State the number of lines in the material below that hold "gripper", and add nothing to it.

§ RAW DATA:
Segment Open
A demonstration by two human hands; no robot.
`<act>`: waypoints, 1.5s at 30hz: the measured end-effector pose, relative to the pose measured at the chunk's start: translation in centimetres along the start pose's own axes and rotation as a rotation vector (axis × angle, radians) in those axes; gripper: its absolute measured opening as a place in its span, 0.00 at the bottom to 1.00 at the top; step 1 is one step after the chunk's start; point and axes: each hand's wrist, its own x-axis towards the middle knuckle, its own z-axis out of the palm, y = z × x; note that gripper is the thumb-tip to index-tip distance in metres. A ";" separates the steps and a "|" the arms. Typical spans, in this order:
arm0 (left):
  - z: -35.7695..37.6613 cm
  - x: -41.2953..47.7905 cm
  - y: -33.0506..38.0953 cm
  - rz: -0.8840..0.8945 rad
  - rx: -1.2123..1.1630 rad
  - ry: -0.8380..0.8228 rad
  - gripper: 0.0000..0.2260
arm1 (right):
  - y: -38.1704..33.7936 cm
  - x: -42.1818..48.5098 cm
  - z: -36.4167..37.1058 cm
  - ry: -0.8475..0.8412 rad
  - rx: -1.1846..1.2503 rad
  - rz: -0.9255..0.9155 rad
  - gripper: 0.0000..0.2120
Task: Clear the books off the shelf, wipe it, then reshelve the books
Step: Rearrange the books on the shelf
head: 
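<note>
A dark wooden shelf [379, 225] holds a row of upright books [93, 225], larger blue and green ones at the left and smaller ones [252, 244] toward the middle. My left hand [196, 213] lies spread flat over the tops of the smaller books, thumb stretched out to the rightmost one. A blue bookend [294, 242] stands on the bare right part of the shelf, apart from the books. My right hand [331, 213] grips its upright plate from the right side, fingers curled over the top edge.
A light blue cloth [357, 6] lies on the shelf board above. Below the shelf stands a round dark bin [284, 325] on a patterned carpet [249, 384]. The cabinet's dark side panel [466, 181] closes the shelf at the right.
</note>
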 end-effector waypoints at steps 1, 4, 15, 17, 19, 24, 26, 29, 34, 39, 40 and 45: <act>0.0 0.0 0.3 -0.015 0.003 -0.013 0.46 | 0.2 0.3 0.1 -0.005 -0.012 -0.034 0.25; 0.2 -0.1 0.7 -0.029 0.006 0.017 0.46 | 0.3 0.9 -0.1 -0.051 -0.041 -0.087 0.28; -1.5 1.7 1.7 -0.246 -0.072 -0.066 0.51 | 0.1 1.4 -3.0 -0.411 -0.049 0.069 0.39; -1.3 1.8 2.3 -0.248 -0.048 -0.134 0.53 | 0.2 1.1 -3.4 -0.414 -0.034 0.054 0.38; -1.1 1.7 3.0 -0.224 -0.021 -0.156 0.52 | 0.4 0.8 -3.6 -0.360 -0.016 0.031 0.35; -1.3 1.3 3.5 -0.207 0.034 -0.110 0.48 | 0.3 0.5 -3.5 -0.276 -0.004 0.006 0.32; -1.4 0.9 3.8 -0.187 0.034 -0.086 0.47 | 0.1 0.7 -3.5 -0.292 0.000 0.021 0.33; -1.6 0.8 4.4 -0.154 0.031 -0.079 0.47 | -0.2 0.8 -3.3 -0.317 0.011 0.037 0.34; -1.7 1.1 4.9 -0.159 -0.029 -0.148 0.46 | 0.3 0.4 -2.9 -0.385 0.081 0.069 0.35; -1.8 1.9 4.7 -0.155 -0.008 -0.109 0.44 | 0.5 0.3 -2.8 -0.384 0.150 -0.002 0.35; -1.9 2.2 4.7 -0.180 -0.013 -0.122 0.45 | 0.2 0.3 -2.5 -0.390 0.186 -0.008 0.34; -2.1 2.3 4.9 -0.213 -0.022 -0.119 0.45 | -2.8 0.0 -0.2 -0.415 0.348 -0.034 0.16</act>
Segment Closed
§ EXPECTED ANSWER: 3